__RECORD EXCERPTS__
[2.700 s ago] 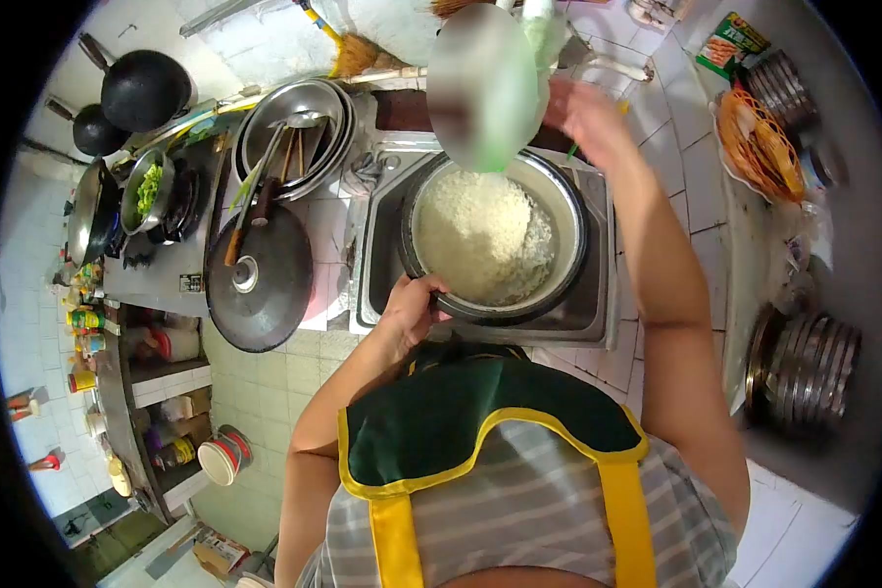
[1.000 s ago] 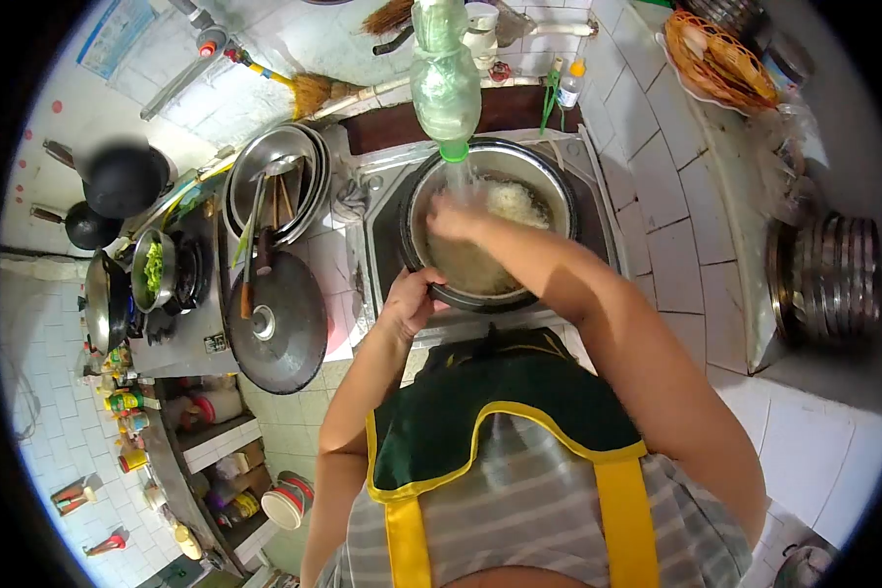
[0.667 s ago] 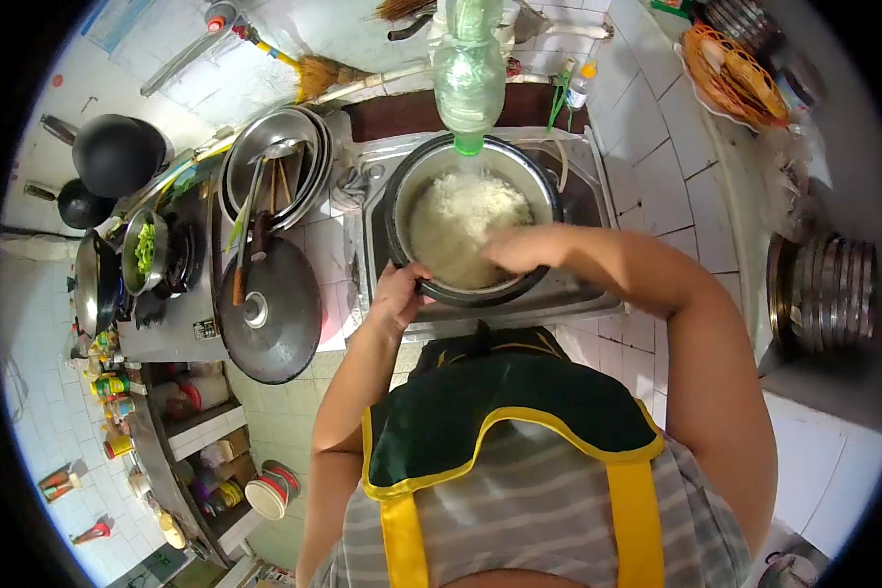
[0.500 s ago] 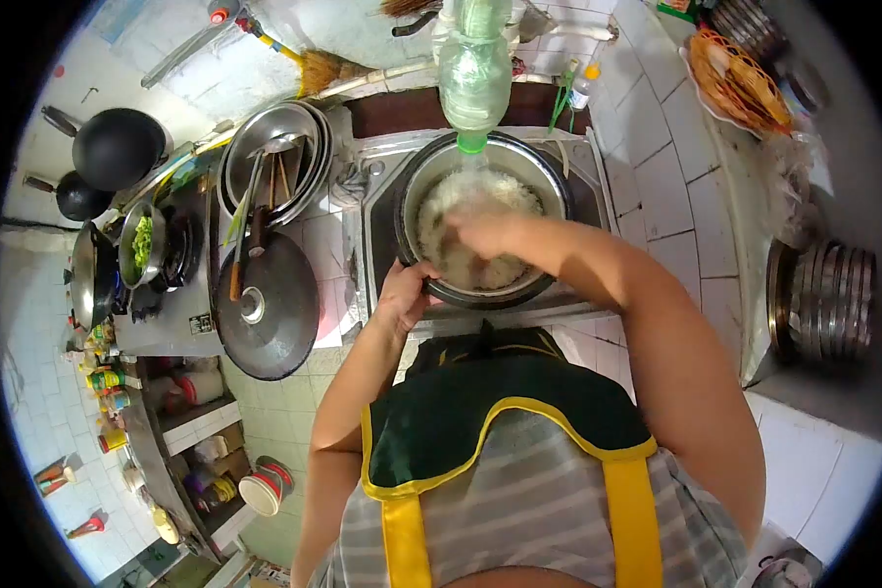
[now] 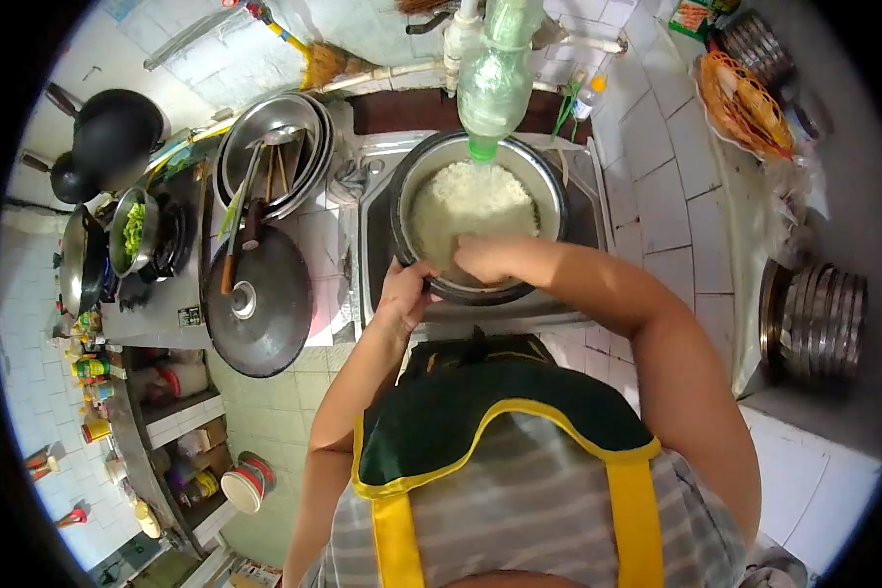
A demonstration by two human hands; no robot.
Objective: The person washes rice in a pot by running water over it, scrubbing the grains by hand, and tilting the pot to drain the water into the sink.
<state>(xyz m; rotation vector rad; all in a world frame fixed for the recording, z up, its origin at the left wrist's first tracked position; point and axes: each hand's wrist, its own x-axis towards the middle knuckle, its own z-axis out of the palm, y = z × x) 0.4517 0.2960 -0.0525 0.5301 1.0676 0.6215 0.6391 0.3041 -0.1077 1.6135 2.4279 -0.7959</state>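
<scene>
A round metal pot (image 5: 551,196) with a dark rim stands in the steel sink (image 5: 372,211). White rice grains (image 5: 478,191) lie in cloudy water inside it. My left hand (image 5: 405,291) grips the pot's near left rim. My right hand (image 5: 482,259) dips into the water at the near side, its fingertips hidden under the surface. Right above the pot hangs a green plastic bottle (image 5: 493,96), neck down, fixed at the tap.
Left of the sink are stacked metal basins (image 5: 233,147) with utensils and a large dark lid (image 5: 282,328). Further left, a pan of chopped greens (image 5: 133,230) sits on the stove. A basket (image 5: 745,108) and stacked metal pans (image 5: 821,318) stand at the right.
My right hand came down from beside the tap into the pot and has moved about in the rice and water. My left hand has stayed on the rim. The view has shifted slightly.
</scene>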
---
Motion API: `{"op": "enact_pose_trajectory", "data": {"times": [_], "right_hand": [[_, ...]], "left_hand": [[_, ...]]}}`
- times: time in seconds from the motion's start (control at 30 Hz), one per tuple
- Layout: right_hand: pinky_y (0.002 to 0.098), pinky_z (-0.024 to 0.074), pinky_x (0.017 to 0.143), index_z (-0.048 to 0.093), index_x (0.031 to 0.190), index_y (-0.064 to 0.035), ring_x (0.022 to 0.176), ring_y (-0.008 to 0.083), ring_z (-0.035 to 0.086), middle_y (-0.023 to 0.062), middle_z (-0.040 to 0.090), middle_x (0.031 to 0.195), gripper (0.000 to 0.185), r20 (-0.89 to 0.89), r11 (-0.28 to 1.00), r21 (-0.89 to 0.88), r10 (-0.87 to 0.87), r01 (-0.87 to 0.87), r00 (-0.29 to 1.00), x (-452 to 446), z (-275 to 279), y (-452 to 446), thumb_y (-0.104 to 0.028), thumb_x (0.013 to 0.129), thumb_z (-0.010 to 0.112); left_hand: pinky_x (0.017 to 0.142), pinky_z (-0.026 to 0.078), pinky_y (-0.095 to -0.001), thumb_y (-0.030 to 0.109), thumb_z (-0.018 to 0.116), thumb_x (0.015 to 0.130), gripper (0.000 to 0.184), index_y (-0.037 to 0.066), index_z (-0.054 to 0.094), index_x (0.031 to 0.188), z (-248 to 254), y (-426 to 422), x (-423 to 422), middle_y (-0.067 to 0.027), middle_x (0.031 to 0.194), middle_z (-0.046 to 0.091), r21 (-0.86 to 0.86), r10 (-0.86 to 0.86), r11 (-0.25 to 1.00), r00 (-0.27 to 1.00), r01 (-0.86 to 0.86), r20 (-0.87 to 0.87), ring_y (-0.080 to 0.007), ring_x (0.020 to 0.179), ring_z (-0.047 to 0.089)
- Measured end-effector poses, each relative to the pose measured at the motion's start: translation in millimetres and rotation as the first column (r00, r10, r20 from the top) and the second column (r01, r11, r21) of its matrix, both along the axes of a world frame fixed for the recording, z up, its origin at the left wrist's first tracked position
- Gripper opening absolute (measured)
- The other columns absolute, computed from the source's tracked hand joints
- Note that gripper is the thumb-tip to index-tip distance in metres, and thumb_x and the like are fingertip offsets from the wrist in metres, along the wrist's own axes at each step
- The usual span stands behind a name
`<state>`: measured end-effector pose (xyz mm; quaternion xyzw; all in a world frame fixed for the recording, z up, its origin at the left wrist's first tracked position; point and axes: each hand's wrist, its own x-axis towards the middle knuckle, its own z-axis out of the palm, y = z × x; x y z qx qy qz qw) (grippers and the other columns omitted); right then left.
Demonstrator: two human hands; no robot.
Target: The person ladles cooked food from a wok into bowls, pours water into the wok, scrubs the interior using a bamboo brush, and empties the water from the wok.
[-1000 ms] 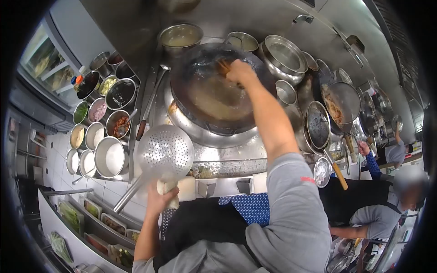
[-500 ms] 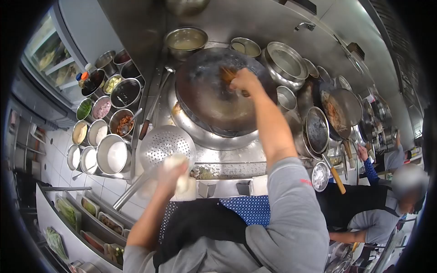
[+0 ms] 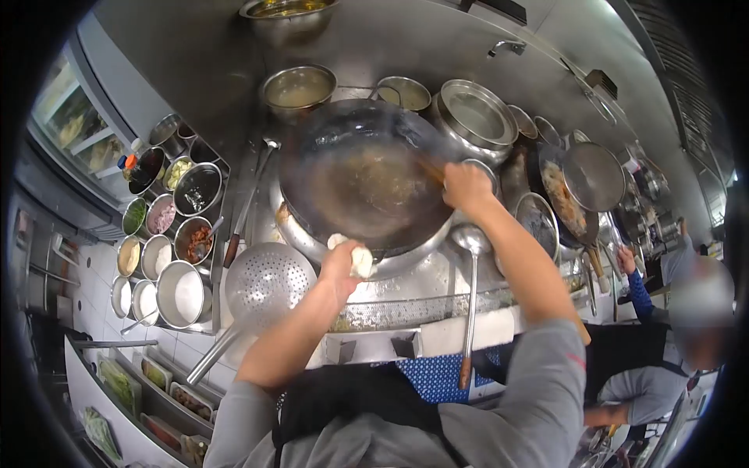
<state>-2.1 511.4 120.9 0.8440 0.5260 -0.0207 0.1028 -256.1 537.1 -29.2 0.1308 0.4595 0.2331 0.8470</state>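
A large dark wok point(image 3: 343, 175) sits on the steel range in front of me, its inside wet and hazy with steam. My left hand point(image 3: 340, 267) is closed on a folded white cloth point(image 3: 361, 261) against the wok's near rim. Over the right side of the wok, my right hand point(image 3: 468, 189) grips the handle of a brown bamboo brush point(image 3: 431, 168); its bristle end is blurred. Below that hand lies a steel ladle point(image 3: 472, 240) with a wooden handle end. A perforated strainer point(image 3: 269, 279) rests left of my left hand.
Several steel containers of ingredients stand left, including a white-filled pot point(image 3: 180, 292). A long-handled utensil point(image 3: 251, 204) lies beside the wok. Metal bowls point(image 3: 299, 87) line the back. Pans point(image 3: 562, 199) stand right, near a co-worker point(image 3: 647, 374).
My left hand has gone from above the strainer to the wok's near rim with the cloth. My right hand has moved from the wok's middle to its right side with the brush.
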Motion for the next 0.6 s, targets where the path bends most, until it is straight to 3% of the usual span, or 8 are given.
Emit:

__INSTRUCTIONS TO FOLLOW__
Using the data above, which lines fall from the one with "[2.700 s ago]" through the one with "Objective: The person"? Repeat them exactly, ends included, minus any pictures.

__EXPECTED OUTPUT__
[2.700 s ago] 
[1.000 s ago] 
[0.667 s ago] 
[0.500 s ago] 
[now] 
A demonstration by two human hands; no robot.
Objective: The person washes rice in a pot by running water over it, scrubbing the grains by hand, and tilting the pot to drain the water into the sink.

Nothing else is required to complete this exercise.